The voices were in dispute so warm that even the Englishman's had lost something of its habitual drawling deliberation. But not until the speakers were inside the stable could the pair without catch a word. Then they heard everything through the cracks and crannies between log and log.

"Look you hear, my good Young! This station is my property, and I don't intend to have the police on the place at all."

"Very sorry, Mr. Fullarton; but Mr. Villiers is still manager of the station; and I gave him my word they should be sent for hours ago. If you object, wake up the boss and settle it with him."

"Of course, I won't do that! But I do object; and I only wish you kept all your promises as well!"

"What do you mean?"

"You promised me to be responsible for the iron-store and our friend inside."

"You kept saying he was so safe! You yourself asked me in to have a drink!"

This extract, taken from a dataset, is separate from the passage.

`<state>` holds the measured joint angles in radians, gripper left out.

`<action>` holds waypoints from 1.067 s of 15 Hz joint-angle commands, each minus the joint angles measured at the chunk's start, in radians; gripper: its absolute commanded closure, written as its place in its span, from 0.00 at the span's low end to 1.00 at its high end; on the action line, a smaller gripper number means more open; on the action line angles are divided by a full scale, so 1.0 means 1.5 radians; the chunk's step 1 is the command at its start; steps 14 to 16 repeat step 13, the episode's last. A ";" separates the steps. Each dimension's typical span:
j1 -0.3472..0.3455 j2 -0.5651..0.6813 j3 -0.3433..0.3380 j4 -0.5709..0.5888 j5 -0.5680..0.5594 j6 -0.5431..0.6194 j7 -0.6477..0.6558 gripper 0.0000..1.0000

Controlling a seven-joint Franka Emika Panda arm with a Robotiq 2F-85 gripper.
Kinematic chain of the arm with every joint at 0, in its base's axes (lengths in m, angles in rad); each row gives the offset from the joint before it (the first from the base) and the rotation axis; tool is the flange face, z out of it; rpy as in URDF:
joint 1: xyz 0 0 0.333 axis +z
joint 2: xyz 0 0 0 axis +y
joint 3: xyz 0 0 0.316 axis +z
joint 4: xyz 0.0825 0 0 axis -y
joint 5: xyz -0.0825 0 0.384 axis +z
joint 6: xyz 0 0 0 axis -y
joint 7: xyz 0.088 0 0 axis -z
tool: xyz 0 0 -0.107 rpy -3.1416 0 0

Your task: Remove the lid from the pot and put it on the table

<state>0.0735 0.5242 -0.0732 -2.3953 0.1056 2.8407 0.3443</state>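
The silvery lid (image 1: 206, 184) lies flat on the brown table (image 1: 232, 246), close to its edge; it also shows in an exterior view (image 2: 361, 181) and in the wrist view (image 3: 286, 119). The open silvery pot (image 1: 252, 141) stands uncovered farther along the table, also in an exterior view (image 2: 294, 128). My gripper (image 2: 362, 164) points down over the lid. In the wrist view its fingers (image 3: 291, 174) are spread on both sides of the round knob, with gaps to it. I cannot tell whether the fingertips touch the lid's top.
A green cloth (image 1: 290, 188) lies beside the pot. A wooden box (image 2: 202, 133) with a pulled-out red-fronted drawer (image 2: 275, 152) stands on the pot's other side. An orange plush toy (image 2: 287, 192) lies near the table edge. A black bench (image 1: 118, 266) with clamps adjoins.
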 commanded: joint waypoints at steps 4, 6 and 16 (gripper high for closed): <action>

"Well, my good fellow, but if it comes to keeping one's word! You should practise what you preach. No man can be in two places at once; you undertake to remain in one, yet you want to go gallivanting after the police!"

"I can't help it. The other young fools are not fit."

"What about me?"

"You!" cried Young.

"Why not, my friend? Now look you here: let us understand each other. I don't want the police at all. I want to put that chap in a buggy and tool him over to the police, with two or three of us, well-armed, beside him. He would never be idiot enough to try anything on, and the whole thing would be done quietly without fuss. That's my idea. I've said it till I'm sick of saying it; but no, you must have the police and a public fuss, and our own men jeering at us and cheering Stingaree! Very well, my fine friend; I know a stubborn man when I meet one, and I give in. But if anybody goes for the police it shall be myself; only I don't come back till they've been and gone!"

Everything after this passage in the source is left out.